= What to produce =
Please take the lines from the one holding "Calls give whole" through the one holding "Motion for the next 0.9" in the data below and copy them exactly.

- - -

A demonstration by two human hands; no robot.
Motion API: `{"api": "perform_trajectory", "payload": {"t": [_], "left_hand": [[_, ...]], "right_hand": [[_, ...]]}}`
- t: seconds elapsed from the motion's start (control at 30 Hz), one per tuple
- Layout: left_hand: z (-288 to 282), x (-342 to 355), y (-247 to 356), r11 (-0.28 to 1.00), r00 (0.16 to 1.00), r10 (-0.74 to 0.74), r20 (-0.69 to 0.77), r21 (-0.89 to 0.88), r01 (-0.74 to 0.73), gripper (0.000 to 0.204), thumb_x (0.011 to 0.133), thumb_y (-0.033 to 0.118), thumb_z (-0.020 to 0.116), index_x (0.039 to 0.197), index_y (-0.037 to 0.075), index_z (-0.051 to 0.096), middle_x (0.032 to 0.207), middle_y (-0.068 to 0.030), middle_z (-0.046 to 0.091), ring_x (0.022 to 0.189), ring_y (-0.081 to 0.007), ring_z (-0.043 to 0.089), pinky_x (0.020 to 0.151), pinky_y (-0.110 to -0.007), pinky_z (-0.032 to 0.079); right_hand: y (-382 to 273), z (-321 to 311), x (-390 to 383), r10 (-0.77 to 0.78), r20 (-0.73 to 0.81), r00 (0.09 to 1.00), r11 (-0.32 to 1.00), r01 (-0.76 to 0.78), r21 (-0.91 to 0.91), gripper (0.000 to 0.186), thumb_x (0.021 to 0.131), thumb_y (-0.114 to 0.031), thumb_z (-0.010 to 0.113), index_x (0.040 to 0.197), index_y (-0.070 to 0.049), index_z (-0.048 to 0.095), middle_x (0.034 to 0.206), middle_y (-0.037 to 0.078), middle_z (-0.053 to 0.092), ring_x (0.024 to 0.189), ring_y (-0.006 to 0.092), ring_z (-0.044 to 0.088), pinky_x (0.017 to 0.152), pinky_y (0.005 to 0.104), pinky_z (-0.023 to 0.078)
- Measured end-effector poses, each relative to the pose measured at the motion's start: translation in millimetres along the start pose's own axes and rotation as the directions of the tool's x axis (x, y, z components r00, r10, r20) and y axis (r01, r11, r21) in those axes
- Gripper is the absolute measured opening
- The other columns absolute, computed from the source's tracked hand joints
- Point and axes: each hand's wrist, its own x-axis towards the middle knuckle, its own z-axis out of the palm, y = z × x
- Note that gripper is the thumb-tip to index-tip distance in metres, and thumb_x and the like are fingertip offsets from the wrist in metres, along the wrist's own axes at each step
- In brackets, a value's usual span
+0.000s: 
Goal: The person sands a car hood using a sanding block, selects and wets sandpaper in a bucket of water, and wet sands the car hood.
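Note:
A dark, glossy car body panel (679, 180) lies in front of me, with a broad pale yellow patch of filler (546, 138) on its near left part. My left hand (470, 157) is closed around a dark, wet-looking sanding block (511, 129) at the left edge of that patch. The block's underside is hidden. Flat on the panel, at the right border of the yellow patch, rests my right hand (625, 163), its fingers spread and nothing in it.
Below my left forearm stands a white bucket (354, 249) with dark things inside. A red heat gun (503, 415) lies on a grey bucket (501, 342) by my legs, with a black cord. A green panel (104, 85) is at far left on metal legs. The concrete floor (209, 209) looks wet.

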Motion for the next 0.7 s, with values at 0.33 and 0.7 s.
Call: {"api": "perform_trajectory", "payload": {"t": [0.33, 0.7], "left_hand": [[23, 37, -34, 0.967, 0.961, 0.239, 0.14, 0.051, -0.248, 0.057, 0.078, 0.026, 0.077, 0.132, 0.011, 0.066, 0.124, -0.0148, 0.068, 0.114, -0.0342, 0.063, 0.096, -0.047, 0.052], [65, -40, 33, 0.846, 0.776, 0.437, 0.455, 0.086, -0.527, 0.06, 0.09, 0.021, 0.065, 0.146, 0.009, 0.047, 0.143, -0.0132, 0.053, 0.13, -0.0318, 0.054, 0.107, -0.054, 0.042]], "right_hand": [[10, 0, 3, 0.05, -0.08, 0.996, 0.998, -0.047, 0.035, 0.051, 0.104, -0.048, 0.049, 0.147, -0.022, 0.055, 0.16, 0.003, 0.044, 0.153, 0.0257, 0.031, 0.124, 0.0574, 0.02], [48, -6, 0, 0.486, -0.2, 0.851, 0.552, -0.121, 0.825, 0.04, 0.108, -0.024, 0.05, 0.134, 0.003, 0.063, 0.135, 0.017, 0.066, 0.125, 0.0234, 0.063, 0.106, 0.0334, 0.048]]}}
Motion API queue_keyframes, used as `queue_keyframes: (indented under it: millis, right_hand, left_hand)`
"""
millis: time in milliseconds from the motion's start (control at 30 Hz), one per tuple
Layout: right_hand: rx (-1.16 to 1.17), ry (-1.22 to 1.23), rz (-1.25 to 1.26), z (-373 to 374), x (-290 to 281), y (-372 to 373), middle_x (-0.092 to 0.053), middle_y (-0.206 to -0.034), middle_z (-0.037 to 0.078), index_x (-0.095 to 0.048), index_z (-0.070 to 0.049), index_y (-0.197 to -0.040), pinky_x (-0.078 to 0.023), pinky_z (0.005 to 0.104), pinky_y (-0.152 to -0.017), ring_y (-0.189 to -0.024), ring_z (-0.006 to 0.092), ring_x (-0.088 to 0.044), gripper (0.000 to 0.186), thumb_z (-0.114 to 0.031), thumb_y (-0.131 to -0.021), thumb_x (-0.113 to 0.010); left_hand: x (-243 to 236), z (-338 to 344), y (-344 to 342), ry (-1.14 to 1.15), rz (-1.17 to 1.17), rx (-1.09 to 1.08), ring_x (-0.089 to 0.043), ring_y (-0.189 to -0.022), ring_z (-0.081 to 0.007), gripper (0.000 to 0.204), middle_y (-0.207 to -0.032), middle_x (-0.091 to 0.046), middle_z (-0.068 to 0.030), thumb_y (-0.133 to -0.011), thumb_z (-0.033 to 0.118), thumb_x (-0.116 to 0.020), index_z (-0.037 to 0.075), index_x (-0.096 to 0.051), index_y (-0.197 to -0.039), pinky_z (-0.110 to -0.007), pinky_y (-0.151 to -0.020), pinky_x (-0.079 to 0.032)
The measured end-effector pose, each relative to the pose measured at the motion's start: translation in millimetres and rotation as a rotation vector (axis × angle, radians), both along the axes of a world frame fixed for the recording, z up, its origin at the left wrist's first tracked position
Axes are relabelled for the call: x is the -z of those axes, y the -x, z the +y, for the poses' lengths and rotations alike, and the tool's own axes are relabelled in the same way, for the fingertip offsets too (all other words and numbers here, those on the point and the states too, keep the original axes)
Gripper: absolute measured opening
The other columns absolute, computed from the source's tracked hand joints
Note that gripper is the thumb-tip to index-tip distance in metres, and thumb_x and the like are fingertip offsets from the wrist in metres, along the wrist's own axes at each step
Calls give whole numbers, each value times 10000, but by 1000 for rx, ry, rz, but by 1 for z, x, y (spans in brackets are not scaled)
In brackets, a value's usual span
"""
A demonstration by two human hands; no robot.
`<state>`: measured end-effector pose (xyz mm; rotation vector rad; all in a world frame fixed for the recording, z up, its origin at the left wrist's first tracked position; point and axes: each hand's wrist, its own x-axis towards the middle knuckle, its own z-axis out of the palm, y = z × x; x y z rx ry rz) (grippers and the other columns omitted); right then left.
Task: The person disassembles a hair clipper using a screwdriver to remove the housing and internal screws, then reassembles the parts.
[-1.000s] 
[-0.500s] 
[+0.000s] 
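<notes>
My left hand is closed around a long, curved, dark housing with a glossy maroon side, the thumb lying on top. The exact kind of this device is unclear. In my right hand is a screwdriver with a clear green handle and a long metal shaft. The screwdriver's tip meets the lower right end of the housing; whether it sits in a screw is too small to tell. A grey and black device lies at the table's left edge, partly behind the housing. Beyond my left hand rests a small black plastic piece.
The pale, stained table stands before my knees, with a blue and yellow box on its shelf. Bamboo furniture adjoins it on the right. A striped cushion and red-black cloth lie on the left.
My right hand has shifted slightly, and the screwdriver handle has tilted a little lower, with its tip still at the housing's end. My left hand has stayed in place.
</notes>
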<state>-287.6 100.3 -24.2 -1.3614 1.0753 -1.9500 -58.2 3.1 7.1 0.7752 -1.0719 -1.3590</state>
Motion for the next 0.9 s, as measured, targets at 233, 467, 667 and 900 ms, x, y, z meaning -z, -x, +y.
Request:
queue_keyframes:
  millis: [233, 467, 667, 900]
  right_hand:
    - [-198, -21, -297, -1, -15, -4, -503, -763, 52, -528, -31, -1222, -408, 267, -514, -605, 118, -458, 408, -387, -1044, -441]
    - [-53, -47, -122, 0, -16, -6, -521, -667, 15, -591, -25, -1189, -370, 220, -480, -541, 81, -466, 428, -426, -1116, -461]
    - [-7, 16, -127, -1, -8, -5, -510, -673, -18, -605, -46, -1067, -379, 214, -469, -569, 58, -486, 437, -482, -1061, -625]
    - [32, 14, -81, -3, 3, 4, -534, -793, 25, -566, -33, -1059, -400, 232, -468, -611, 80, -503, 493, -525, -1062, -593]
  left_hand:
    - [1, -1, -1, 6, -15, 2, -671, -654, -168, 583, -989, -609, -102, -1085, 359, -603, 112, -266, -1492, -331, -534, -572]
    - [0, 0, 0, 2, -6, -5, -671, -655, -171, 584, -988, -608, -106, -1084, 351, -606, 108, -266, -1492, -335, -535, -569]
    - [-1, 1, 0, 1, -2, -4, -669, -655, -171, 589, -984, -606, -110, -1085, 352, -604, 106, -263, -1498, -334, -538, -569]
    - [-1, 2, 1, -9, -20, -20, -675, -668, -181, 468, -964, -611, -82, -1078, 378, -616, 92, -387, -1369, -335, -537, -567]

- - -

= Solution for this task =
Calls give whole numbers, each value times 10000, but by 1000 for rx, ry, rz, but by 1 for z, x, y (spans in brackets are not scaled)
In brackets, a value's usual span
"""
A demonstration by two human hands; no robot.
`<state>`: measured end-effector pose (xyz mm; rotation vector rad; all in a world frame fixed for the recording, z up, its origin at the left wrist's first tracked position; point and axes: each hand's wrist, its own x-axis towards the middle knuckle, its own z-axis out of the palm, y = z × x; x y z rx ry rz) (grippers and the other columns omitted); right then left.
Task: The person disassembles a hair clipper using a screwdriver to remove the housing and internal screws, then reassembles the parts.
[-1.000s] 
[-0.500s] 
[+0.000s] 
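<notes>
My left hand is closed around a long, curved, dark housing with a glossy maroon side, the thumb lying on top. The exact kind of this device is unclear. In my right hand is a screwdriver with a clear green handle and a long metal shaft. The screwdriver's tip meets the lower right end of the housing; whether it sits in a screw is too small to tell. A grey and black device lies at the table's left edge, partly behind the housing. Beyond my left hand rests a small black plastic piece.
The pale, stained table stands before my knees, with a blue and yellow box on its shelf. Bamboo furniture adjoins it on the right. A striped cushion and red-black cloth lie on the left.
My right hand has shifted slightly, and the screwdriver handle has tilted a little lower, with its tip still at the housing's end. My left hand has stayed in place.
</notes>
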<state>-287.6 100.3 -24.2 -1.3614 1.0753 -1.9500 -58.2 3.1 7.1 0.7752 -1.0719 -1.3590</state>
Motion for the next 0.9 s, as measured, targets at 233, 467, 667 and 900 ms, x, y, z meaning -z, -x, +y.

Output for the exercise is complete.